▸ **Task directions**: All of the data below should be set down again verbatim, without any images.

▸ **Dataset extract**:
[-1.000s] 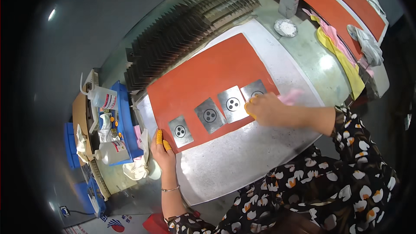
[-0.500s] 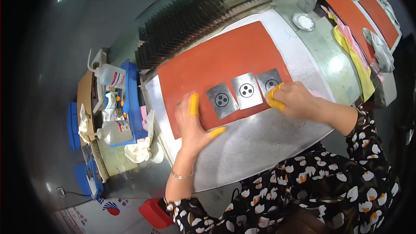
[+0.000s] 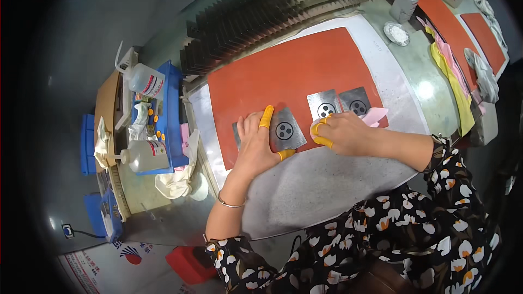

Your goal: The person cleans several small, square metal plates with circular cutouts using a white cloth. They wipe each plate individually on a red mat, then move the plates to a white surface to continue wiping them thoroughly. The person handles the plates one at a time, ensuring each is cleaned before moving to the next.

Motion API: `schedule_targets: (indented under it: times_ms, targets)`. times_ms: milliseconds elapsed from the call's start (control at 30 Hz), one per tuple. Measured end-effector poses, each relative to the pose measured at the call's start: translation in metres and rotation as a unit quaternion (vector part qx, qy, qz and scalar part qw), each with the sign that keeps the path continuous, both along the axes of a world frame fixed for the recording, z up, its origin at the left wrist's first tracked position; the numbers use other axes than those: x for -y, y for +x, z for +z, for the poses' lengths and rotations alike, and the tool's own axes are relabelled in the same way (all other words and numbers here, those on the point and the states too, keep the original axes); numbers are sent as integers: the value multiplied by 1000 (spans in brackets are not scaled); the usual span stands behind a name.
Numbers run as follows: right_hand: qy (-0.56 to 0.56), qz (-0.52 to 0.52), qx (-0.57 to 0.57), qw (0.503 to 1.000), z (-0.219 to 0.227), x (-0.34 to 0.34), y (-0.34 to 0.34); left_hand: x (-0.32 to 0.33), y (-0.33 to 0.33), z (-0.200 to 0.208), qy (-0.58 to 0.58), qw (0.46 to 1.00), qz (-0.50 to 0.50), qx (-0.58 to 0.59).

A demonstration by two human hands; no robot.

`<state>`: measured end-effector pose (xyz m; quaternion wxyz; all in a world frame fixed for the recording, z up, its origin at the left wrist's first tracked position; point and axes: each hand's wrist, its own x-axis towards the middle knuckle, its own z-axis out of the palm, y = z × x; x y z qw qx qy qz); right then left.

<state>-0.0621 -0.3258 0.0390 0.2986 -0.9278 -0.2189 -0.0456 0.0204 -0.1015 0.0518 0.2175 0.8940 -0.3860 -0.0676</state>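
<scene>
Several grey metal plates, each marked with a black ring around three dots, lie in a row on an orange mat (image 3: 256, 87). My left hand (image 3: 256, 147) is spread flat, its yellow-capped index finger and thumb along the left and lower edges of one plate (image 3: 291, 125). Another plate (image 3: 236, 133) shows partly from under that hand. My right hand (image 3: 346, 133) is closed, with yellow finger covers, around a pink cloth (image 3: 376, 116) whose end sticks out behind it. It rests over the lower part of a third plate (image 3: 322, 99). To its right lies one more plate (image 3: 355, 98).
A rack of upright dark plates (image 3: 261, 16) stands beyond the mat. At left, a blue tray (image 3: 173, 114) holds squeeze bottles (image 3: 146, 81). At far right stand a metal-topped bottle (image 3: 405, 4), a dish of white stuff (image 3: 396, 34) and yellow cloth (image 3: 452, 81).
My right hand has moved left from the rightmost plate to beside the middle ones. My left hand has come down onto the left plate. The whole view has shifted slightly.
</scene>
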Motion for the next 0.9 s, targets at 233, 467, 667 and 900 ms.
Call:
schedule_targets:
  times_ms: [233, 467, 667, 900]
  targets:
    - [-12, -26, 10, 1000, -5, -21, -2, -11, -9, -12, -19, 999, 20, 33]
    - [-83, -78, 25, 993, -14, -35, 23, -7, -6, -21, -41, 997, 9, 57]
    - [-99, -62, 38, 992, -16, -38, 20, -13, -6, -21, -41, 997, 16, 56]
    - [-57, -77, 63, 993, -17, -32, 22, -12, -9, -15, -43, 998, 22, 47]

▸ **Expected answer**:
[-1.000s] 
[-0.500s] 
[+0.000s] 

Your goal: The person cleans several small, square metal plates with circular cutouts using a white cloth. They wipe each plate individually on a red mat, then move the plates to a white surface to continue wiping them thoroughly. The person handles the plates one at a time, ensuring each is cleaned before moving to the next.

Motion API: `schedule_targets: (indented under it: times_ms, targets)`. times_ms: milliseconds elapsed from the call's start (control at 30 Hz), one per tuple. Measured end-effector poses, each relative to the pose measured at the call's start: translation in metres and rotation as a unit quaternion (vector part qx, qy, qz and scalar part qw), each with the sign that keeps the path continuous, both along the axes of a world frame fixed for the recording, z up, its origin at the left wrist's first tracked position; the numbers use other axes than those: x for -y, y for +x, z for +z, for the poses' lengths and rotations alike, and the tool's own axes are relabelled in the same way (all other words and numbers here, those on the point and the states too, keep the original axes); numbers are sent as integers: the value multiplied by 1000 (spans in brackets are not scaled); the usual span stands behind a name.
Numbers run as follows: right_hand: qy (-0.56 to 0.56), qz (-0.52 to 0.52), qx (-0.57 to 0.57), qw (0.503 to 1.000), z (-0.219 to 0.227), x (-0.34 to 0.34), y (-0.34 to 0.34); left_hand: x (-0.32 to 0.33), y (-0.33 to 0.33), z (-0.200 to 0.208), qy (-0.58 to 0.58), qw (0.46 to 1.00), qz (-0.50 to 0.50), qx (-0.58 to 0.59).

A demonstration by two human hands; no robot.

`<state>`: measured end-effector pose (xyz m; quaternion wxyz; all in a world frame fixed for the recording, z up, its origin at the left wrist's first tracked position; point and axes: each hand's wrist, its own x-axis towards the middle knuckle, its own z-axis out of the palm, y = z × x; x y z qw qx qy qz); right then left.

<state>-0.0621 -0.3258 0.0390 0.2986 -0.9278 -0.2189 -0.0456 0.0204 -0.1015 0.0518 0.2175 0.8940 -0.3860 -0.0676</state>
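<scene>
Several grey metal plates, each marked with a black ring around three dots, lie in a row on an orange mat (image 3: 256, 87). My left hand (image 3: 256, 147) is spread flat, its yellow-capped index finger and thumb along the left and lower edges of one plate (image 3: 291, 125). Another plate (image 3: 236, 133) shows partly from under that hand. My right hand (image 3: 346, 133) is closed, with yellow finger covers, around a pink cloth (image 3: 376, 116) whose end sticks out behind it. It rests over the lower part of a third plate (image 3: 322, 99). To its right lies one more plate (image 3: 355, 98).
A rack of upright dark plates (image 3: 261, 16) stands beyond the mat. At left, a blue tray (image 3: 173, 114) holds squeeze bottles (image 3: 146, 81). At far right stand a metal-topped bottle (image 3: 405, 4), a dish of white stuff (image 3: 396, 34) and yellow cloth (image 3: 452, 81).
My right hand has moved left from the rightmost plate to beside the middle ones. My left hand has come down onto the left plate. The whole view has shifted slightly.
</scene>
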Motion for the next 0.9 s, targets at 233, 467, 667 and 900 ms.
Call:
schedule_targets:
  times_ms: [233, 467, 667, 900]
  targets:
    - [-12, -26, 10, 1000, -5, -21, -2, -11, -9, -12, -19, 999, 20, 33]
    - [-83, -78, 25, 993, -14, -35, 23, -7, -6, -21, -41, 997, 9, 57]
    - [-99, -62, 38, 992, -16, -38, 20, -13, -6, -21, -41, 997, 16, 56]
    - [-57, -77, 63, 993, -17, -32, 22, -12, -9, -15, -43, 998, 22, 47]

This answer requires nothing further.